# WHAT TO DO
Every line from the one that contains "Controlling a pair" to the end of the material below should be output exactly, with both ends included and nothing else.

# DATA EXCERPT
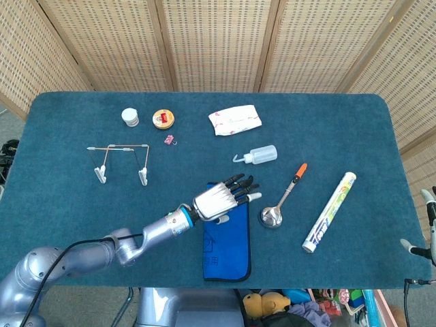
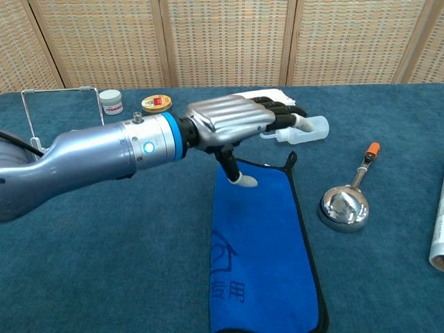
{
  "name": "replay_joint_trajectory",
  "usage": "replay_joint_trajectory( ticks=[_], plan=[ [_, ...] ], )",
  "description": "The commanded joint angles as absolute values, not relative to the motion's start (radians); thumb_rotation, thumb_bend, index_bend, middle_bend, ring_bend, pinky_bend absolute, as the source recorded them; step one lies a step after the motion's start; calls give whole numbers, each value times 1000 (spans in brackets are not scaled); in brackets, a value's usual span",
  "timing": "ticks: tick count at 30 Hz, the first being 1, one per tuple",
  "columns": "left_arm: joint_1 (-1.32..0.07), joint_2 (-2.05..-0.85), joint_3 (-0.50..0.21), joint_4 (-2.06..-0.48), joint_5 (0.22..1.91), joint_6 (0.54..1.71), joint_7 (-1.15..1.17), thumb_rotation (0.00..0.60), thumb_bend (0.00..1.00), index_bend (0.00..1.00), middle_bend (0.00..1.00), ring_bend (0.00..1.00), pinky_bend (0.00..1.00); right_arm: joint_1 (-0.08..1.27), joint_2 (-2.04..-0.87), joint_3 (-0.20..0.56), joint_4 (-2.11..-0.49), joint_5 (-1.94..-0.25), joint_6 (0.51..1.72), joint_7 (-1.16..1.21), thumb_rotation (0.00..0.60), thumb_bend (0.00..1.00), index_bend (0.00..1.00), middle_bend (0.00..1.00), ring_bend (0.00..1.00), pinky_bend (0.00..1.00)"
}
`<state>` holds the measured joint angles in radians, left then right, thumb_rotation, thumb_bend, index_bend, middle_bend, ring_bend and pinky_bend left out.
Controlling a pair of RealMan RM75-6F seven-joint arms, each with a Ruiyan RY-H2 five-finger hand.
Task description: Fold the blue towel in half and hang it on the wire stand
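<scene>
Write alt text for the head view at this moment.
The robot's left hand, fingers extended and holding nothing, hovers over the far end of a blue towel lying flat on the blue table. A wire stand stands further left; a ladle lies right of the towel.

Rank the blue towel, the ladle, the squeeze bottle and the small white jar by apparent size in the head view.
1. blue towel
2. ladle, counting its handle
3. squeeze bottle
4. small white jar

All lie on one table, so nearness hardly skews this.

Blue-carpeted table (image 1: 68,218) with blue towel (image 1: 227,238), wire stand (image 1: 121,162), ladle (image 1: 279,204), squeeze bottle (image 1: 259,155), foil roll (image 1: 330,211).
</scene>
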<state>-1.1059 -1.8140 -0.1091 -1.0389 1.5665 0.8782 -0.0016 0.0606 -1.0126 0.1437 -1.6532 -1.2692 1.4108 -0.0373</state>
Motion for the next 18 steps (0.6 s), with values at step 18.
replay_joint_trajectory(
  ticks=[18],
  plan=[
    [-1188,-1829,-278,-1008,820,605,477,600,255,220,0,0,0,73,-1020,147,-1643,-1244,1385,-49,600,0,0,0,0,0]
  ],
)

# RESPONSE TO THIS TASK
Controlling a pair of RealMan RM75-6F seven-joint arms, each with a Ruiyan RY-H2 five-finger hand.
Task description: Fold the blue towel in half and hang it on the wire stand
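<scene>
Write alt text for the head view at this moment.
The robot's left hand, fingers extended and holding nothing, hovers over the far end of a blue towel lying flat on the blue table. A wire stand stands further left; a ladle lies right of the towel.

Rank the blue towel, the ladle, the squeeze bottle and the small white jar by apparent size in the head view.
1. blue towel
2. ladle, counting its handle
3. squeeze bottle
4. small white jar

All lie on one table, so nearness hardly skews this.

Blue-carpeted table (image 1: 68,218) with blue towel (image 1: 227,238), wire stand (image 1: 121,162), ladle (image 1: 279,204), squeeze bottle (image 1: 259,155), foil roll (image 1: 330,211).
</scene>
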<state>-1.1059 -1.8140 -0.1091 -1.0389 1.5665 0.8782 -0.0016 0.0606 -1.0126 0.1437 -1.6532 -1.2692 1.4108 -0.0373</state>
Motion for the next 18 steps (0.6 s), with values at step 18.
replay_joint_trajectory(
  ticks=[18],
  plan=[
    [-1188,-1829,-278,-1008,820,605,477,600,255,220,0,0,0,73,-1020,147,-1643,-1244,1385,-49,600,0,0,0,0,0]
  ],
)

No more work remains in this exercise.